Mais le jeu en vaut-il la chandelle ? Oui, déclarent les chercheurs, si l’on attend des informations inaccessibles aux focus groups, questionnaires de préférence, choix simulés de produits et autres tests en conditions plus ou moins réalistes. La raison en est que l’on identifie de mieux en mieux les corrélats neuronaux de nos attitudes psychologiques explicites aussi bien qu’implicites. Concrètement, une stimulation va éveiller avec plus ou moins d’intensité des aires très précises dans le cerveau des sujets. Il n’existe certes pas de bouton « j’achète » dans notre esprit, car l’acte d’achat relève finalement de logiques comportementales très complexes, mais on parvient en revanche à mesurer avec une certaine efficacité le plaisir associé à un usage ou une expérience (quel qu’en soit le sens : vision, goût, toucher, etc.), les émotions primaires (comme la joie, la colère ou la peur), les circuits de la récompense et de la décision… Par ailleurs, des analyses statistiques assez poussées (par méthode bayésienne) suggèrent qu’il existe un décalage de significativité entre activation neurale et expression verbale, au bénéfice de la première. Cela signifie que voir ce qui se passe à l’intérieur de l’esprit peut, dans certains cas, se révéler plus efficace pour anticiper un comportement à venir, ou au moins pour évaluer l’impression réellement ressentie lors d’une expérience ou d’un test. 

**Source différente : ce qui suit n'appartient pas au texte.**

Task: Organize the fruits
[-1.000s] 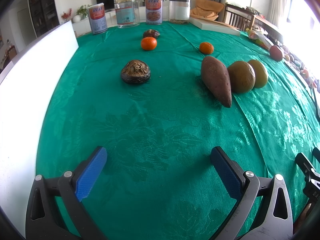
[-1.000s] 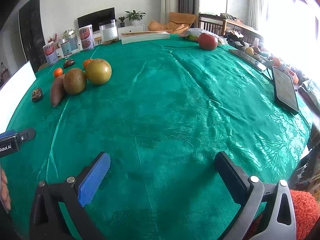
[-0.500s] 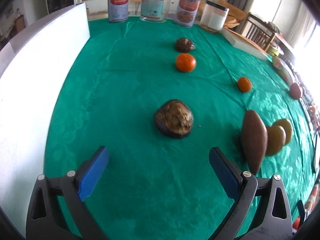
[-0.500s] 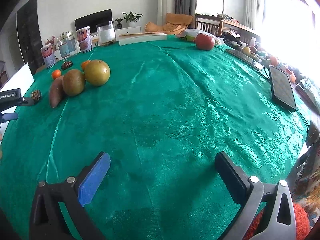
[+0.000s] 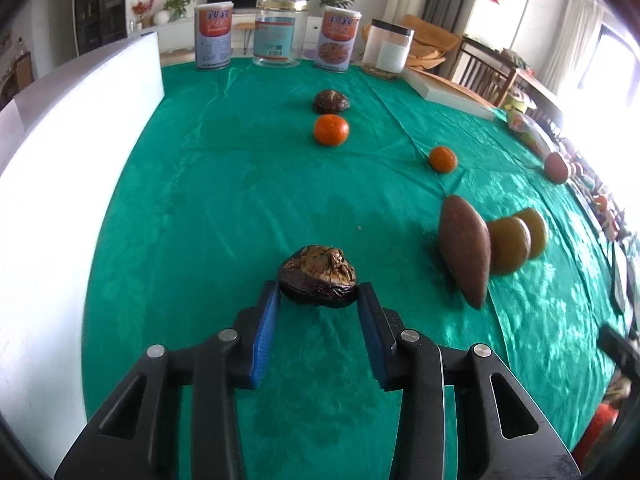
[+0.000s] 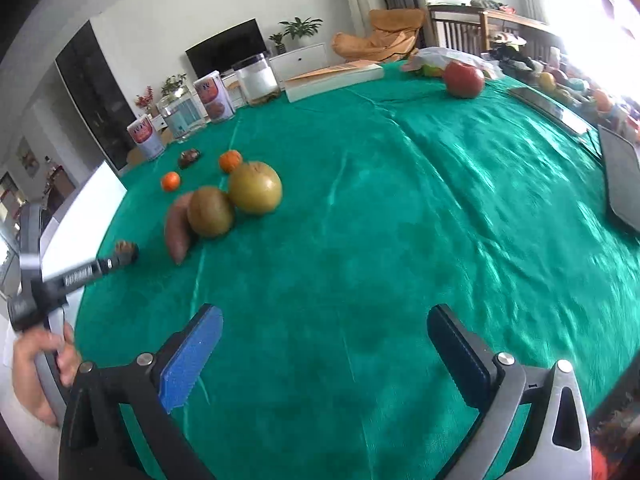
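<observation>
A dark wrinkled fruit lies on the green tablecloth. My left gripper has its jaws closing around it, both blue pads touching its sides. In the right wrist view the same fruit shows at the tip of the left gripper. A sweet potato and two yellow-green round fruits sit to the right. Farther back lie two tangerines and another dark wrinkled fruit. My right gripper hovers over bare cloth, jaws wide but closing a little, nothing between them.
A white board runs along the table's left edge. Cans and jars stand at the far edge beside a flat white box. A red apple and a dark tablet lie at the right.
The left gripper moved forward to the near wrinkled fruit and closed its jaws onto it. The right gripper rose and swung, so its view now shows the fruits nearer the centre.
</observation>
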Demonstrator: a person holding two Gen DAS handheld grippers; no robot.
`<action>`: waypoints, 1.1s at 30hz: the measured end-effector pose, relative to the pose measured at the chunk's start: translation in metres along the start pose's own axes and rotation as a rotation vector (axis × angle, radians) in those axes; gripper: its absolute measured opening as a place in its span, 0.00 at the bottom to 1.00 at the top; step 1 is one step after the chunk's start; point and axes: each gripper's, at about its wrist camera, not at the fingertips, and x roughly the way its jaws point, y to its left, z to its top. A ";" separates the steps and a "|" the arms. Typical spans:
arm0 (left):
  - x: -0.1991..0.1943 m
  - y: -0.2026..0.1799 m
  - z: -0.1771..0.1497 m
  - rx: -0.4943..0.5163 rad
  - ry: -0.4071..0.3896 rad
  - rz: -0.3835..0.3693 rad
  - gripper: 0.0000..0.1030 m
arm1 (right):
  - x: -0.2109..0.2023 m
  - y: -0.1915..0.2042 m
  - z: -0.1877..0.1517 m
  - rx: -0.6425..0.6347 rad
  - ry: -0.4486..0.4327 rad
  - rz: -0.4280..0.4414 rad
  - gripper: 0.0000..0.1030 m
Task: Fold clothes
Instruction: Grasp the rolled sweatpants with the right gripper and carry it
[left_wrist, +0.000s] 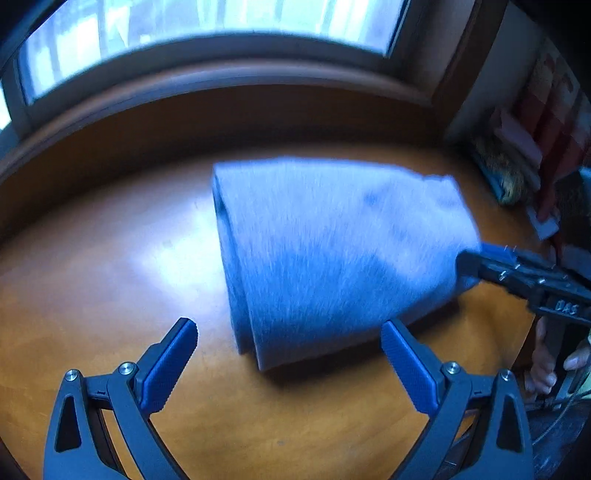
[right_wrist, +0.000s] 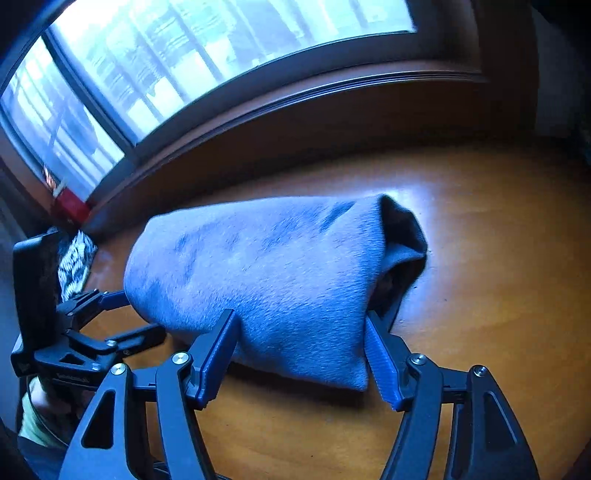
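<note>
A grey-blue garment is lying folded into a compact, several-layered bundle on the polished wooden table beneath the window, its stacked folded edges showing along the side facing the left wrist camera. The left gripper is hovering just short of the bundle's near corner with its jaws spread wide and nothing between them; one blue pad is sitting right by the cloth's edge, though whether it is touching is hard to say. In the right wrist view the right gripper is straddling the near end of the same bundle, jaws standing fairly wide, with the cloth lying between the pads; they appear to be resting beside the fabric rather than pinching it, so the hold looks released. The far end of the bundle is gaping open, showing a dark inner layer. Judging by this, most of the folding seems done: the garment is already reduced to a small, thick packet. What is probably left is tidying that loose open end, pressing the packet flat, or setting it aside.
</note>
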 end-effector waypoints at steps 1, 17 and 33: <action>0.003 0.000 -0.001 0.005 0.009 0.008 0.99 | 0.000 0.002 -0.001 -0.012 0.002 -0.008 0.70; 0.019 -0.005 0.005 0.088 0.024 -0.072 0.99 | 0.008 0.000 -0.019 -0.016 -0.023 -0.064 0.78; 0.054 -0.108 0.044 0.103 0.044 -0.041 0.99 | -0.035 -0.112 -0.003 -0.021 -0.049 -0.123 0.78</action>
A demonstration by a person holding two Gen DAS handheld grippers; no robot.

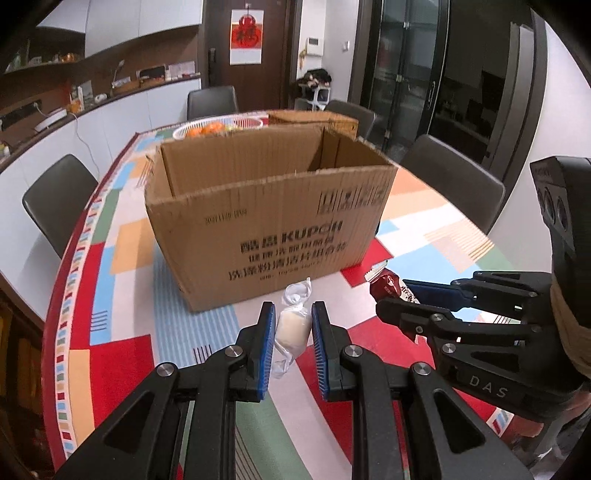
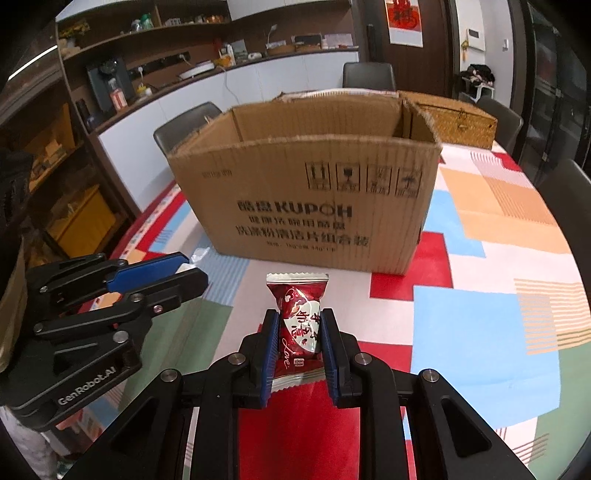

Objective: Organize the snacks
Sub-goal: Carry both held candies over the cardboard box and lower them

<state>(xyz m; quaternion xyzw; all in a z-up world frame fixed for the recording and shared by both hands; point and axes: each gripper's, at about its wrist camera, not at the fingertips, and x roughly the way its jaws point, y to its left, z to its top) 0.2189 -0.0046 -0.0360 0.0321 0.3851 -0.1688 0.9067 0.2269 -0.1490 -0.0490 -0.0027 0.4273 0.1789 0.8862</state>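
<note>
The open cardboard box [image 1: 266,218] stands in the middle of the table [image 1: 122,258], its top flaps gone or folded away. Its near wall is printed in black: "KUPOH" in Latin letters after two Chinese characters, two more lines of Chinese text below, a small date stamp at upper left that is too blurred to read, and a row of four handling symbols at upper right.

The left tongs [image 1: 293,334] are clenched on a white candy in a clear twist wrapper [image 1: 293,328], held upright between the blue pads just in front of the box. The right tongs [image 2: 300,338] are clenched on a red candy packet [image 2: 300,317] with a white crimped top edge, a white heart shape, Chinese characters and the word "Love" in script. Both sweets are held clear of the table, near the box's front wall. The right tool's body reads "DAS"; the left tool's body reads "GenRobot.AI".

The table carries a cloth of coloured blocks: red, light blue, orange, green and white, with striped patches and a patterned border. Behind the box sit a white plastic basket of oranges [image 1: 218,127] and a woven lidded case [image 2: 454,118]. Grey chairs [image 1: 55,199] ring the table. Further back are a white counter with shelves, a dark door with a red paper hanging [image 1: 246,31], and glass cabinet doors.
</note>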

Mais outre son coût et son efficacité encore limitée à certains aspects de la cognition, le neuromarketing doit aussi affronter des problèmes d’éthique et d’image. Il n’est pas tout à fait anodin d’envoyer des ondes dans un cerveau… Et l’entreprise ou l’organisation, qui emploie ces méthodes en dehors de travaux de recherche, court le risque d’être accusée de manipulation cynique de sa cible. En soi, ce reproche n’est qu’à demi fondé puisque l’objectif, lui, est très exactement identique à celui des techniques actuelles… c’est le moyen qui change, pas l’intention. Mais les débats toujours houleux sur les biotechnologies et nanotechnologies montrent que l’opinion est plus sensible à certains thèmes que d’autres.

Référence : Ariely D, GS Brns, Neuromarketing : the hope and hype of neuroimaging business, Nature Reviews Neuroscience, 11, 284-292, doi:10.1038/nrn2795
A lire : un ouvrage de référence vient de paraître en français sur un domaine plus large que le seul neuromarketing, Christian Schmidt, Neuroéconomie, Odile Jacob, 2010.